**WHAT IS REQUIRED**
Nothing but the lines from the one containing "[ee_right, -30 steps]" through the last line of the records below should be written out, each exactly as it stands.

**DATA PROVIDED**
== Segment start ==

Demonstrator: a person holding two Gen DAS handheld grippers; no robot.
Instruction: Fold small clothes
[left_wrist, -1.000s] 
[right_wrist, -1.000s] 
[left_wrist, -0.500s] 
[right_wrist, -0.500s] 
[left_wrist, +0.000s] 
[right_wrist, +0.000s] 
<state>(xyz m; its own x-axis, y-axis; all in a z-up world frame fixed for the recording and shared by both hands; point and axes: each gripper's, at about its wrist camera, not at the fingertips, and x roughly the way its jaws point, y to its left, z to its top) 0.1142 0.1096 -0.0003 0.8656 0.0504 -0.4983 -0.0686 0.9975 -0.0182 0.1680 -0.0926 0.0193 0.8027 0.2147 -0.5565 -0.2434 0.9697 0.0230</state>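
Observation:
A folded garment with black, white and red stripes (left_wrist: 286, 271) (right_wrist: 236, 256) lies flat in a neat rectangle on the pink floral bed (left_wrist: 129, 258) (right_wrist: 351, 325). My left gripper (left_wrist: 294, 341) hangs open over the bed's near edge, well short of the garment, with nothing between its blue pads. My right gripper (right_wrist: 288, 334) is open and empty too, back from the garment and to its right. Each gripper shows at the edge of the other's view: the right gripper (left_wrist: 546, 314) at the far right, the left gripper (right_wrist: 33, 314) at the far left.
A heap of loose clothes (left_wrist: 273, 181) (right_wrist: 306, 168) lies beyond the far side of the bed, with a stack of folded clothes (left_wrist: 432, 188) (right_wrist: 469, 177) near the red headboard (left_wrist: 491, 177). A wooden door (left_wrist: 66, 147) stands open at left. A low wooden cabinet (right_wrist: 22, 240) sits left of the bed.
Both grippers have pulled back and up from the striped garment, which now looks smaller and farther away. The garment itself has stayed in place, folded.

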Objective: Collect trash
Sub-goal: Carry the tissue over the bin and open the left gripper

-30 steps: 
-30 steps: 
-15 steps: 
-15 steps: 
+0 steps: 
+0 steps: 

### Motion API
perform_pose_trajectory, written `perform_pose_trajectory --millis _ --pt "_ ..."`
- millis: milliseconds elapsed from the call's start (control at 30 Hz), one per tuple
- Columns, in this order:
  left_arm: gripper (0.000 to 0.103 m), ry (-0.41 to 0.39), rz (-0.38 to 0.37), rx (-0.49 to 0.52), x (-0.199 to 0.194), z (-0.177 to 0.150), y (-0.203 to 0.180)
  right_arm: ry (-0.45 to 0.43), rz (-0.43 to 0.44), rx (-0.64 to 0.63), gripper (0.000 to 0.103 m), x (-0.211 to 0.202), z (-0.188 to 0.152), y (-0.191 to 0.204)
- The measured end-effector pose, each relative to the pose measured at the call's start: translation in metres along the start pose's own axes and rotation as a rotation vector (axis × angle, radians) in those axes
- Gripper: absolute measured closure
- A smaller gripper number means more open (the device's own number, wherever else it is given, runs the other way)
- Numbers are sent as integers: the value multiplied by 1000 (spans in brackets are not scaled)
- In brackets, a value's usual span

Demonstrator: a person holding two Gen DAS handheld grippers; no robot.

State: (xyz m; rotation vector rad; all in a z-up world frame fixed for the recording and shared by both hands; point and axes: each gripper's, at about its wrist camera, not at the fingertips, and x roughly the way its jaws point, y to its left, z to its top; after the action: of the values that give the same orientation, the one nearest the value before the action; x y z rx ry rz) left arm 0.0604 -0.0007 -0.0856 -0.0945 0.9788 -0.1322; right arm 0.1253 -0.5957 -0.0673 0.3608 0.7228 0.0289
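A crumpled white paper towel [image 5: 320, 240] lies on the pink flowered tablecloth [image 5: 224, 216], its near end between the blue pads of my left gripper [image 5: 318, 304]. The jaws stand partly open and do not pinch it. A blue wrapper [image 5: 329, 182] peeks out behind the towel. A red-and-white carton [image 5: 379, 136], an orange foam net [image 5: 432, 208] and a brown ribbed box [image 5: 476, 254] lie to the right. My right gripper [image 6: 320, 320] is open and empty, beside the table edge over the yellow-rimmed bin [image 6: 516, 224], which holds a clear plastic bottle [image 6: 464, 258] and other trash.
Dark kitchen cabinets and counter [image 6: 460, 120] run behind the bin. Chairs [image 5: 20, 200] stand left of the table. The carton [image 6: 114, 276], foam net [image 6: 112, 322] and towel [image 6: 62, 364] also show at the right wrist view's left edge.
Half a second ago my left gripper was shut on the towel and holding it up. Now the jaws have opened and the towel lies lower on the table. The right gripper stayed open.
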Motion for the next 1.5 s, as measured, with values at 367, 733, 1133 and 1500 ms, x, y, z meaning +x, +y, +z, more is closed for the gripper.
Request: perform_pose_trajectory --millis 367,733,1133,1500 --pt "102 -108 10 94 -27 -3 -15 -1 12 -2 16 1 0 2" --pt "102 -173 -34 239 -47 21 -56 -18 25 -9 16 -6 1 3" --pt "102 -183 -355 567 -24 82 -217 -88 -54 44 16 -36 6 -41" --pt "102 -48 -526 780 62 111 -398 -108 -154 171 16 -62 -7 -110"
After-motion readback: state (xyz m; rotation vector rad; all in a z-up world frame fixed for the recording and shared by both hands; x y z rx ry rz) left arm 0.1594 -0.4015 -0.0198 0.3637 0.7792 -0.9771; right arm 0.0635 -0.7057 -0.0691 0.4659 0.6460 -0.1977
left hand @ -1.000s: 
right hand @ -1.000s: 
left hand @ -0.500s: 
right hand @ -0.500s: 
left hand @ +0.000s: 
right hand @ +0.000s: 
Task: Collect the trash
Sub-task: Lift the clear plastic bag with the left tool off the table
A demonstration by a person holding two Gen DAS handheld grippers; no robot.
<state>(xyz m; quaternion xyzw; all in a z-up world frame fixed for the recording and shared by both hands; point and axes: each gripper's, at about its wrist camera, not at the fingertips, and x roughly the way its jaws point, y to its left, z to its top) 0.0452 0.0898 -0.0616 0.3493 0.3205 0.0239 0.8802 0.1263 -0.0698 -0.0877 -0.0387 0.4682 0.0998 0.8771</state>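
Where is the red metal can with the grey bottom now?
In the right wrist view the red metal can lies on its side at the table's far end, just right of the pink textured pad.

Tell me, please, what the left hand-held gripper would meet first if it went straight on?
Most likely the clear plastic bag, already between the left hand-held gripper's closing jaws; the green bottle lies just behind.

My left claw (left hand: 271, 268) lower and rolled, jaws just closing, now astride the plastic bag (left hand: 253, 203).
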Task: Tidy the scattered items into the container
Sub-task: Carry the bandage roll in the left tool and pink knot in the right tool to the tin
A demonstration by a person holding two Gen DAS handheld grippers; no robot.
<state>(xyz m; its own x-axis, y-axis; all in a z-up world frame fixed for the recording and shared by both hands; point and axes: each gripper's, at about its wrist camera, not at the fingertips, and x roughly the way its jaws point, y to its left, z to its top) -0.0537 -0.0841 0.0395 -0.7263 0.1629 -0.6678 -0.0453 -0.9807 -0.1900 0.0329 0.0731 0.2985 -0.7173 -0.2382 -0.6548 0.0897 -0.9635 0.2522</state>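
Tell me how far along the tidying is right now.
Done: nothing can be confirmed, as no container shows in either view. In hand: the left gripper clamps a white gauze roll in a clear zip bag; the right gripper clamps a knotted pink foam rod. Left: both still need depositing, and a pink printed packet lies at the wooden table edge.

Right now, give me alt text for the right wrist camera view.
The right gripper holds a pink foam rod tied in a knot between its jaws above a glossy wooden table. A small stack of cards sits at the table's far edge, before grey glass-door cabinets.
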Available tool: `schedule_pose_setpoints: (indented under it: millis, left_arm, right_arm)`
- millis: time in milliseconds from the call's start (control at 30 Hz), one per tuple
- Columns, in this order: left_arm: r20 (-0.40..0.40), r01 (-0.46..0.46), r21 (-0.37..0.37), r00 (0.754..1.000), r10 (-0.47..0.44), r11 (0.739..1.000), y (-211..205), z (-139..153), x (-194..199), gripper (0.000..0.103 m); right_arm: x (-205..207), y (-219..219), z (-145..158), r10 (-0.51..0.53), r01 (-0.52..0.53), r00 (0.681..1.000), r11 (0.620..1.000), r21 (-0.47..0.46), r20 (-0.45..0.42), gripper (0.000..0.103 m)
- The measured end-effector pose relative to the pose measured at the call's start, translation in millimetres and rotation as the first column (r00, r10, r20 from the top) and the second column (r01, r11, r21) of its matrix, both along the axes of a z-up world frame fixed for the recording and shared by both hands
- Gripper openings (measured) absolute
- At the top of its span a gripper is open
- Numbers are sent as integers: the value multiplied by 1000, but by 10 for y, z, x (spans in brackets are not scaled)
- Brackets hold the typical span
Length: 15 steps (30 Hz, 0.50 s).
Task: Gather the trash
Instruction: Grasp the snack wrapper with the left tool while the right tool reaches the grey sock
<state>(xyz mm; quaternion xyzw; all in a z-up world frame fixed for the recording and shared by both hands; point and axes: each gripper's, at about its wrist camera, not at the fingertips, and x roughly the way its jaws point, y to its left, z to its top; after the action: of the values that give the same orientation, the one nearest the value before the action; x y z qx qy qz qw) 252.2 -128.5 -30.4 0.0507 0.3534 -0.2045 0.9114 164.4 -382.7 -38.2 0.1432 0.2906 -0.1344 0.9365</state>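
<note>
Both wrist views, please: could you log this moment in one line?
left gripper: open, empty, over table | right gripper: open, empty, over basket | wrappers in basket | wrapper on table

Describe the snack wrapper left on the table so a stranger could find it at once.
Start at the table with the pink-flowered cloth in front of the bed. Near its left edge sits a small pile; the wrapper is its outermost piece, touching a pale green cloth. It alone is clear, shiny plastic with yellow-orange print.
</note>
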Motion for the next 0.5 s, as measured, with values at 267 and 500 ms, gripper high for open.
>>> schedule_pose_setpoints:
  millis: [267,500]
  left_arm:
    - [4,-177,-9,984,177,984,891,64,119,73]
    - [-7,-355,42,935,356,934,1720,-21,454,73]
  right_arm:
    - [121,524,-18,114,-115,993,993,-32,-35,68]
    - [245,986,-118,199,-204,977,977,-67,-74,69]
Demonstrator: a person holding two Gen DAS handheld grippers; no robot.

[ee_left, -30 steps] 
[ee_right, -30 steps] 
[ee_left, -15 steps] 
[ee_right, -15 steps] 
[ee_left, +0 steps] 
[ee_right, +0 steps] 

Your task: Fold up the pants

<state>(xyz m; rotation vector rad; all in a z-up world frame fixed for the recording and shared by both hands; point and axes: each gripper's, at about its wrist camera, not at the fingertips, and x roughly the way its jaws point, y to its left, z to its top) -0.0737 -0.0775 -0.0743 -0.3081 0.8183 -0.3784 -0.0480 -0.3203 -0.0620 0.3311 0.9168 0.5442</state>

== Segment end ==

**WRITTEN RESPONSE**
[ee_right, -30 steps] 
[ee_left, -15 steps] 
[ee_right, -15 steps] 
[ee_left, +0 steps] 
[ee_right, +0 steps] 

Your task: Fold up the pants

<state>(xyz m; rotation vector rad; all in a z-up world frame fixed for the recording and shared by both hands; point and axes: each gripper's, at about its wrist camera, not at the fingertips, and x roughly the way its jaws point, y to its left, z to its top) -0.0737 -0.0775 -0.0743 -0.3081 0.8183 -0.3784 -0.0480 -0.3203 -0.0620 0.3311 0.9168 0.5442</state>

There is no more to this output.